Cahaba Valley Health Care
Purpose Prize Fellow 2009

Taylor arranges access to health services — including vision and dental care — for underserved, uninsured people, chiefly Hispanics, in Alabama.

Taylor worked as a hematology/oncology nurse for nearly 30 years and saw firsthand the difficulties uninsured people faced in accessing health care. In the late 1990s, Taylor noticed an increase in Hispanic immigrants in the area and asked herself: “If getting health care is this hard for people who were born here, speak the language, and have access to the system, how hard is it if you aren’t from here, don’t speak the language, and may not even have all your papers?” Taylor, 61, understood that the hardships faced by the uninsured were compounded in the Hispanic community due to culture and trust barriers. With the help of friends and donated space from her church, Taylor founded Cahaba Valley Health Care, or CVHC, to provide vision, dental, and blood pressure screenings and diligent case management.

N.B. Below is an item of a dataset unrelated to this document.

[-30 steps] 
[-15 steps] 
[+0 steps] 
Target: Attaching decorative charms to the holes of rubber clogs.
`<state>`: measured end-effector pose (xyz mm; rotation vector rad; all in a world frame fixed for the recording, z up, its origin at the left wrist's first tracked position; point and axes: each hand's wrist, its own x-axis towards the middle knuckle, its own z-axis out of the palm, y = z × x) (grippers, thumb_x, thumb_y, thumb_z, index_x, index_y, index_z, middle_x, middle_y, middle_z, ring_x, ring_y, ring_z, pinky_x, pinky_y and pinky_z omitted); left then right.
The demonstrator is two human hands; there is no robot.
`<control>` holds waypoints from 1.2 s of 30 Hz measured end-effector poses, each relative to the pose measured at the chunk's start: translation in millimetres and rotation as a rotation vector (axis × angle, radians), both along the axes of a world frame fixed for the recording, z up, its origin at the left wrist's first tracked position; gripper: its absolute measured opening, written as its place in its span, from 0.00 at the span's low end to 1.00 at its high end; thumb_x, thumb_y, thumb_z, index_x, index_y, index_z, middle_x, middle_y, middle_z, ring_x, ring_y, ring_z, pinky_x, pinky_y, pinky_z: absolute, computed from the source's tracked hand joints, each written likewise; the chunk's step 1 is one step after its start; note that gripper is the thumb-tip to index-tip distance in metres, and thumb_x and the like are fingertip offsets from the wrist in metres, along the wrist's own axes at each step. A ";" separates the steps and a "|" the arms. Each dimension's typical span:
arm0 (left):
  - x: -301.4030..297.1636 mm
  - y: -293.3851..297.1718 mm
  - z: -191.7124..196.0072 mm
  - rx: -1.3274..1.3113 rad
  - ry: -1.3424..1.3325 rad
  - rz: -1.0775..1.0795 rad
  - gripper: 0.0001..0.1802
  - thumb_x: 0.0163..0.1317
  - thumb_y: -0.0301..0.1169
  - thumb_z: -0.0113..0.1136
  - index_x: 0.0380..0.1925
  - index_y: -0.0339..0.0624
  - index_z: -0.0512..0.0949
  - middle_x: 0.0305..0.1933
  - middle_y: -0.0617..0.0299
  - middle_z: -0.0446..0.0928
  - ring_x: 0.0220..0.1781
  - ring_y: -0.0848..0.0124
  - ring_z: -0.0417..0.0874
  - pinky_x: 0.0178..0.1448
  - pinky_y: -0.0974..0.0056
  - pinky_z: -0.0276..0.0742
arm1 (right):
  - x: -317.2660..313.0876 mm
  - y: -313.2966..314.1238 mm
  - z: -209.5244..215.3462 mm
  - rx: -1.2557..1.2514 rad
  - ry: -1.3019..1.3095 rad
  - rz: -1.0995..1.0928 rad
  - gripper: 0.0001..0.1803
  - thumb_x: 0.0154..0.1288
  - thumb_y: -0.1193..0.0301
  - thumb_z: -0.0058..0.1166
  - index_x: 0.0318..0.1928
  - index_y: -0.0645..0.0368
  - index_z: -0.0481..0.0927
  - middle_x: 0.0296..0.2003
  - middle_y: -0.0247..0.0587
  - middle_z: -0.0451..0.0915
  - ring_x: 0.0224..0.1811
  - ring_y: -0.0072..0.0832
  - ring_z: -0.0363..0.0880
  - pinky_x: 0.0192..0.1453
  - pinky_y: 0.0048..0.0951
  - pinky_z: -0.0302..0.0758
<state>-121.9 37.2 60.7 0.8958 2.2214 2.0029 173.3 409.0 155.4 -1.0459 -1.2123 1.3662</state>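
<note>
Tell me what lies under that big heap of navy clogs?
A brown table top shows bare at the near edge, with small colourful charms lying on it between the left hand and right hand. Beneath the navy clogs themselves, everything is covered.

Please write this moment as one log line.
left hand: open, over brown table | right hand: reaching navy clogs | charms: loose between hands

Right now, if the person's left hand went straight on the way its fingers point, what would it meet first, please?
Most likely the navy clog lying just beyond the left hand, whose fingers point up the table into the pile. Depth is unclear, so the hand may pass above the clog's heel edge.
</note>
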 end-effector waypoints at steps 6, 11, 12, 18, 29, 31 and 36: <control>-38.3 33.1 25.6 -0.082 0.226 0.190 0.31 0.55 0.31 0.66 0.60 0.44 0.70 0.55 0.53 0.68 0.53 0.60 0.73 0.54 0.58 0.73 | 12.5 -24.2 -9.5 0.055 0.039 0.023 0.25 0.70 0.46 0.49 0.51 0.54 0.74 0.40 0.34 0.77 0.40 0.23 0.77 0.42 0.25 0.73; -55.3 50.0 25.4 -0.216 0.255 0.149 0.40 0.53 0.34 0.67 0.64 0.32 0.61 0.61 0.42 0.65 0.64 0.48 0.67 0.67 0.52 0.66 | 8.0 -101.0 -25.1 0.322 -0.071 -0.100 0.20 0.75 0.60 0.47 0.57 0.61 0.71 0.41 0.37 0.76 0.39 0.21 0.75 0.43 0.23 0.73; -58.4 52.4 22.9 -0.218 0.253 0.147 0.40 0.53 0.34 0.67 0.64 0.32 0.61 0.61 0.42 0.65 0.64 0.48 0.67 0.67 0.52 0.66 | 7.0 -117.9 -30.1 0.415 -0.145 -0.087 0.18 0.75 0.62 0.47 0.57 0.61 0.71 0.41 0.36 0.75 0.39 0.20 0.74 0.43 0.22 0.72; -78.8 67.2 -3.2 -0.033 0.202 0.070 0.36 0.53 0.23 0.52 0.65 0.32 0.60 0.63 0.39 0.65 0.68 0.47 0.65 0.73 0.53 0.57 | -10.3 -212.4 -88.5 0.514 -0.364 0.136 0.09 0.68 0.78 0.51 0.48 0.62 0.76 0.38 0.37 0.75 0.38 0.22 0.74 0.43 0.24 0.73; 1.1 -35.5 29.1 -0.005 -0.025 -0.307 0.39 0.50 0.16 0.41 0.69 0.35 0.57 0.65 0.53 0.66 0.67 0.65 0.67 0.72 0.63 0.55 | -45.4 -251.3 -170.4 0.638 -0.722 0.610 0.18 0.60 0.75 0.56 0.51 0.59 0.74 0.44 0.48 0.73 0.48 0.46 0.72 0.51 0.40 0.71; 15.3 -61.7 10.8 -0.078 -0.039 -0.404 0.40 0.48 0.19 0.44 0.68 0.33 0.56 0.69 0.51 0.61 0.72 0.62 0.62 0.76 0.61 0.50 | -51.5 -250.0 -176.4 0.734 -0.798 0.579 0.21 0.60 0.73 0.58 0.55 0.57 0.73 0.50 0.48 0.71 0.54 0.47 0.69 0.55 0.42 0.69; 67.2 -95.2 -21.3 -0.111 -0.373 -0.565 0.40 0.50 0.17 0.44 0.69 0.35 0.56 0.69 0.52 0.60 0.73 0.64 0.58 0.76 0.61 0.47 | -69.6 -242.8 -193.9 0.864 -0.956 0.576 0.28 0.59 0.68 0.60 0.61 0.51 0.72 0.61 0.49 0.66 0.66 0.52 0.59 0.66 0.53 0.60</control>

The services are offered 14 times a year and are held on Sundays in locations that are accessible to the Hispanic population, usually churches. To conduct the screenings, CVHC utilizes volunteers, including optometry and medical students; health care professionals; native Spanish speakers; and even local high school students. In 2008, volunteers donated more than 2,700 hours to Taylor’s organization.